Солирецк – город действительно тихий. В этом убедится всякий чужой человек, который по какому-то случаю здесь окажется. Я оттого говорю о случае, что жизнь, при всей своей неисповедимости, может сделать подобный выбор лишь нечаянно. А так ведь, сколько с завязанными глазами пальцем в карту ни тычь, сколько бумагу не мусоль – в иных местах, кажется, вот-вот дырки проткнутся, а в Солирецк не угораздит, нет: так и останется он зеленеть темной лесною глушью.

Впрочем, глушь в России появилась со строительством железных дорог, то есть в общем недавно, а до того все тракты были равны между собой, и на перекладных ездили по всей стране. И в старинные эти времена Солирецк пользовался столь очевидной известностью, что даже ордынцы пытались завоевать его. «Прииде рать велия четыренадесять тысяч, – здесь возможно преувеличение, – и дойдоши варвари до града Соли Рецкия, зело величахуся и хваляхуся град той взяти» – последние слова сказаны не без злорадства: город устоял. «В котлах железных грели воду и кипятком на поганых плескали», – так и было.

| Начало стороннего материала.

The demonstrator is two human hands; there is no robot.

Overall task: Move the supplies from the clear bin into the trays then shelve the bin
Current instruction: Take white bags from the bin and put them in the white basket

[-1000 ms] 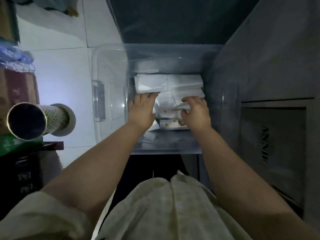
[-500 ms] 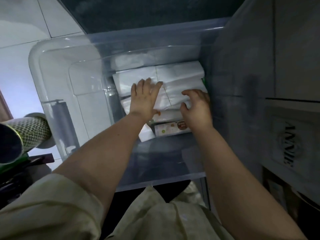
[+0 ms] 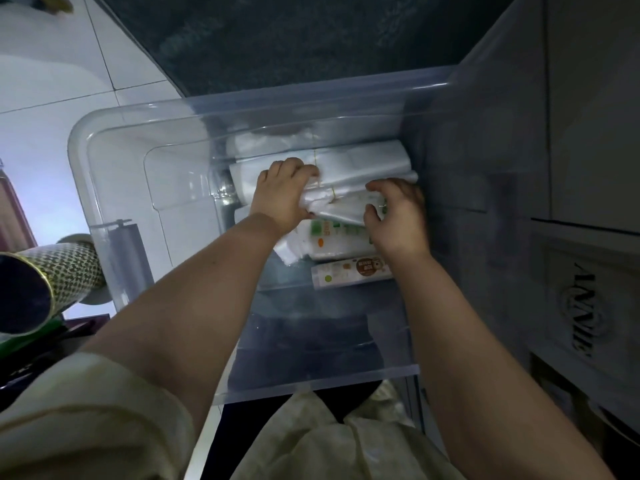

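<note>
White floor tiles point(image 3: 52, 150) and a dark mat point(image 3: 294, 39) form the ground on which we see the clear bin point(image 3: 79, 161), its right wall close beside a grey cabinet point(image 3: 588, 116). Both our arms reach into the bin. The left hand point(image 3: 282, 192) curls its fingers over one end of a crumpled bundle of white bags point(image 3: 341, 202); the right hand point(image 3: 396, 216) grasps the other end, fingers and thumb bent round it. The bundle lies against stacked white packs point(image 3: 367, 161) at the bin's far side. Nearer us rest a green-printed pack point(image 3: 332, 233) and a narrow brown-labelled pack point(image 3: 349, 271). A patterned tube point(image 3: 69, 268) shows at left, outside the bin.
</note>
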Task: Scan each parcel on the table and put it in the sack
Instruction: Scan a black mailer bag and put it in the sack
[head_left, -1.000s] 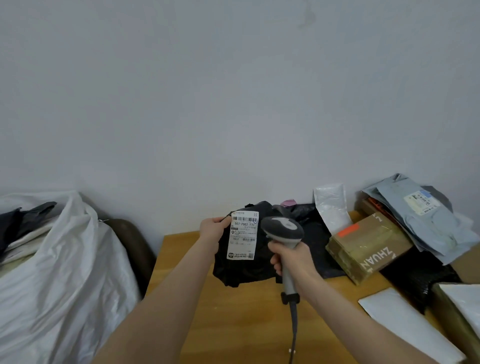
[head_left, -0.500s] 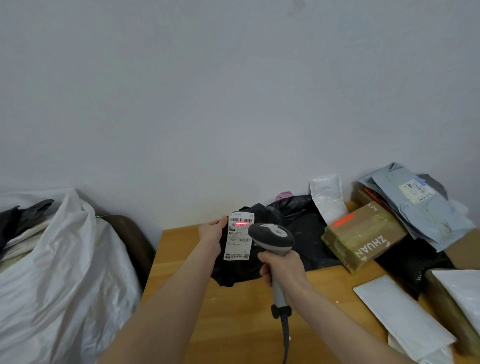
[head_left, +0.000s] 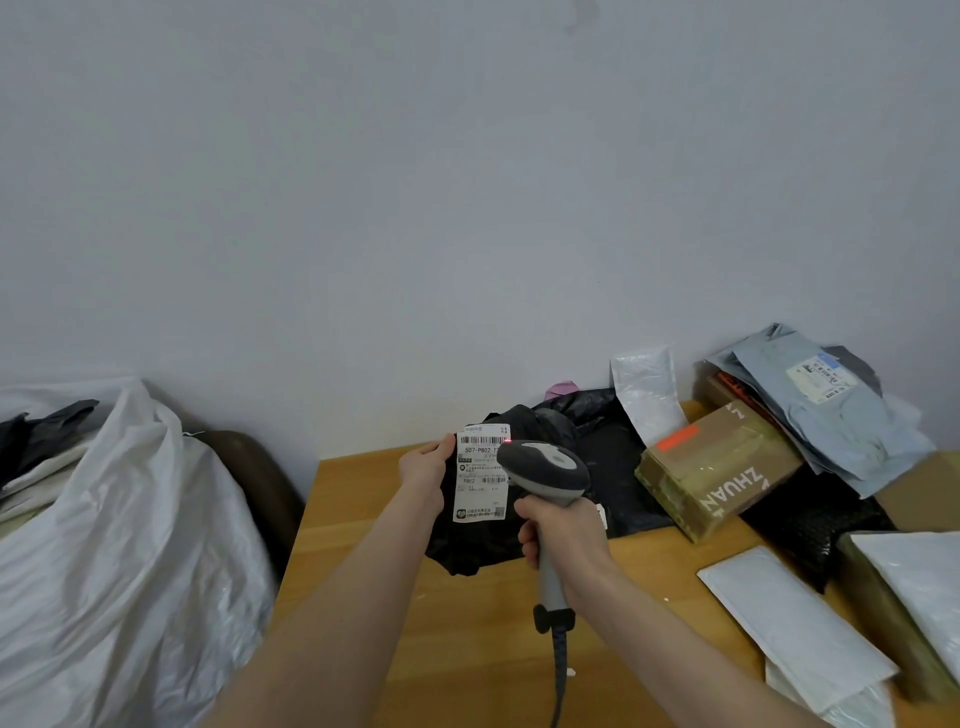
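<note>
Abutting a grey wall (head_left: 467, 208), the bench (head_left: 467, 649) bears parcels (head_left: 717, 467); left fingers (head_left: 445, 448) pinch a black parcel (head_left: 478, 545), right fingers (head_left: 530, 540) grip the scanner (head_left: 545, 462).

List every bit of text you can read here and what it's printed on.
"507-P802 T": white label on the black parcel held by the left hand; the rest is hidden behind the scanner.
"P802": lower on the same label.
"ZHUAN": side of the cardboard box.
Fine print on that label, and the sticker on the grey bag: too small to read.
</note>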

В более поздние времена, когда появились «чугунки» и ближайшая пролегла в долгих ста двадцати верстах от города, он и стал превращаться в отдаленность от главной дороги, то есть собственно в глушь.

Тут свершился октябрьский переворот, и на тихий Солирецк обрушилась череда страшных событий. Для начала из Петрограда прибыл большевик Лузгунов – местный житель, ездивший в столицу на заработки. Собрав родню и приятелей, он разогнал законный Совет, Городскую думу, установил единоличную власть и приступил к повальному грабежу. Называлось это экспроприацией.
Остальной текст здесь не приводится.